## WHAT YOU SHOULD DO
Copy each line below exactly and leave the pictures out.
- - -
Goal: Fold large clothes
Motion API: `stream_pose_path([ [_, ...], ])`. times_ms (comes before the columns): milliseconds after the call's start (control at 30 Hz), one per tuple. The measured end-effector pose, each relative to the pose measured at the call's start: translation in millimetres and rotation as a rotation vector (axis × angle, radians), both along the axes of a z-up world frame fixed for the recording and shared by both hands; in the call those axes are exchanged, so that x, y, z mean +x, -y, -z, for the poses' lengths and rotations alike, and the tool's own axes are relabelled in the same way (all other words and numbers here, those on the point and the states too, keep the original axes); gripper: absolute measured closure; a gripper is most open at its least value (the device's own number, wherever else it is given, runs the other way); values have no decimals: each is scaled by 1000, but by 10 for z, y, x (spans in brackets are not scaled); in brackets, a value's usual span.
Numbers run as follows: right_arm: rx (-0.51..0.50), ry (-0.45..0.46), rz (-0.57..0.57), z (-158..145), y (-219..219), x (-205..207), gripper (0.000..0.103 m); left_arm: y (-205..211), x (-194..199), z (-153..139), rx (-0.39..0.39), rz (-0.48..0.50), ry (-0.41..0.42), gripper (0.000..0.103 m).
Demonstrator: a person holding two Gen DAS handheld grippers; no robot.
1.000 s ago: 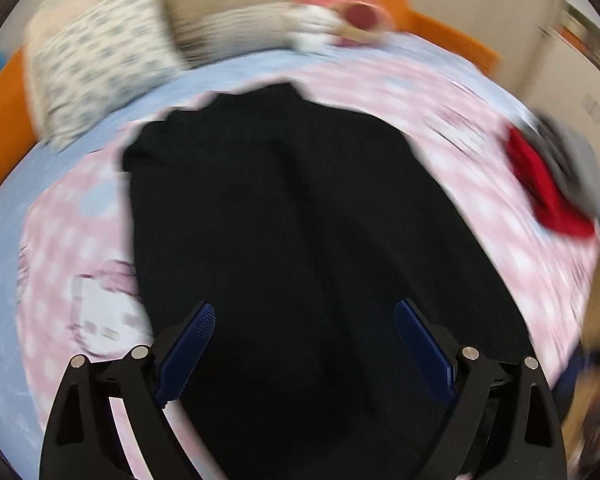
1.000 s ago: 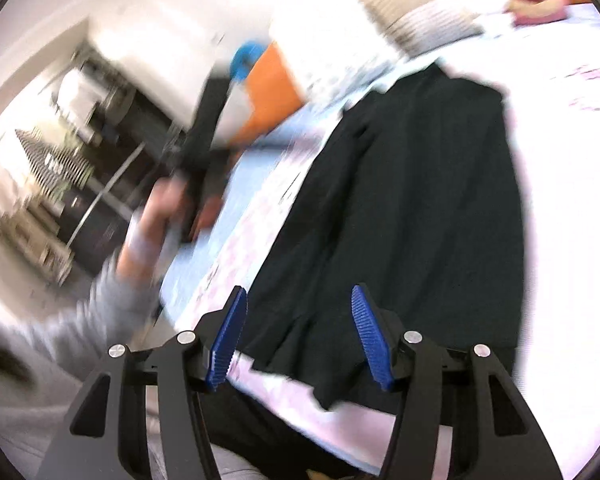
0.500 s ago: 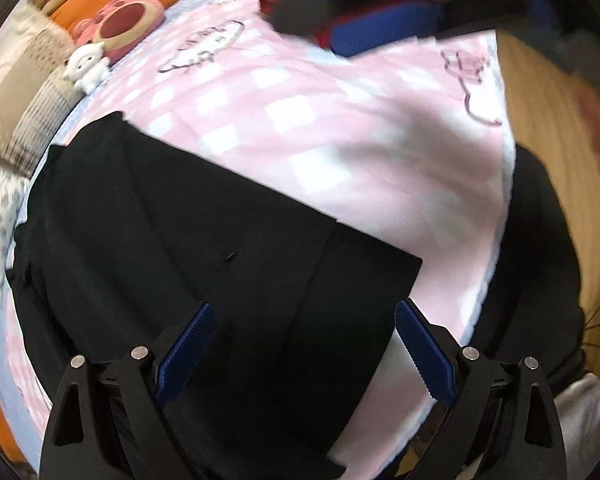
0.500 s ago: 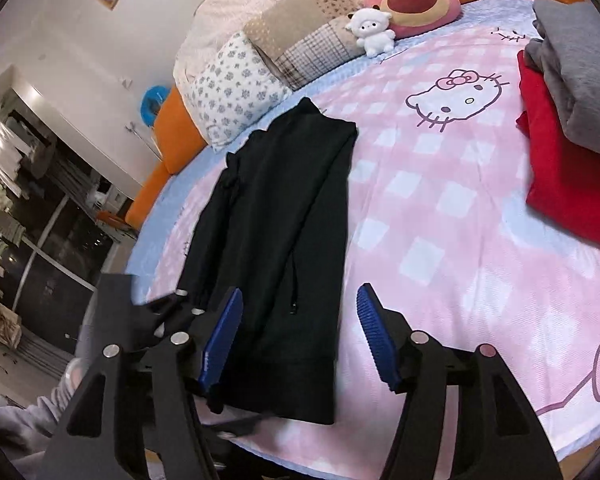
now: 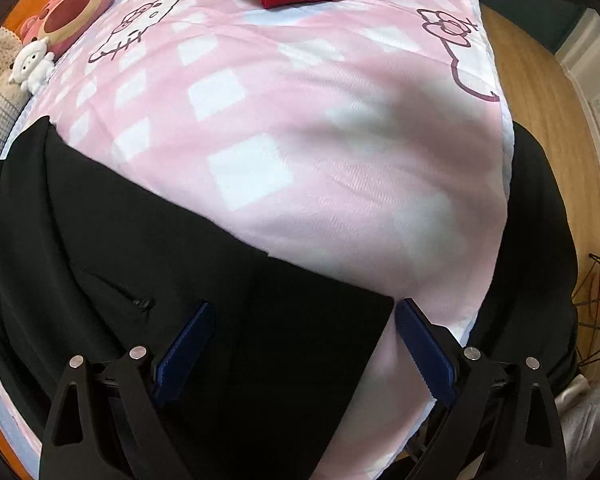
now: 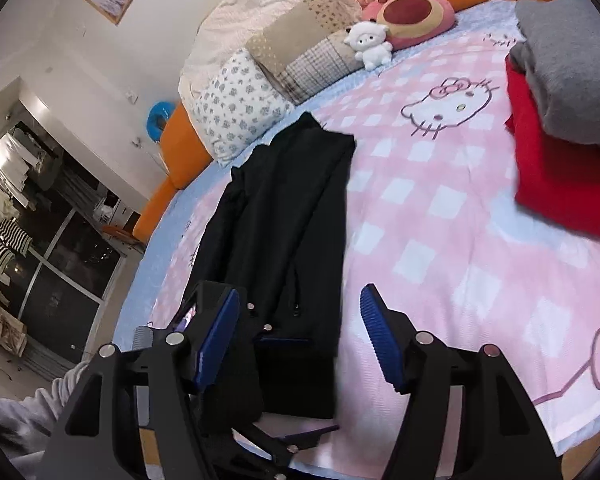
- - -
## EXERCISE SOLUTION
Goal: Fold large clothes
Motion API: `stream_pose_path([ [_, ...], ])`. times_ms (comes before the columns): milliseconds after the call's start (control at 30 Hz), one per tuple. The measured end-effector pose, each relative to the pose measured at the call's start: translation in millimetres and rotation as a rotation vector (axis × angle, radians), both along the axes of a z-up world frame fixed for the recording and shared by both hands; in the call those axes are exchanged, so that x, y, z mean +x, -y, -z, for the poses' lengths and rotations alike, and the tool's own axes are relabelled in the same way (all other words and numbers here, those on the point and the states too, keep the original axes); gripper: absolute measured closure; a gripper is most open at its least value (the device's own number, wherever else it is given, runs the other way); values have no decimals: each is scaled by 1000, but by 10 for z, y, x (spans in brackets are not scaled); in brackets, a value's usual span.
Numbers run as follows: right_arm: rx (-0.51..0.50), ry (-0.45..0.46), rz (-0.57..0.57), z (-158..145), y (-219..219), x (-205..207), gripper (0.000..0.103 m); left_arm: y (-205..211), x (-194..199), z (-153..139), rx (-0.39..0.39), rz (-0.48..0.50), ry (-0.41..0.42), gripper (0.000..0.103 m).
Demonstrator: a person holding two Gen DAS handheld grippers; no robot.
1.000 s ago: 
1.000 s ago: 
0.500 s ago: 
0.500 s ago: 
now: 
now: 

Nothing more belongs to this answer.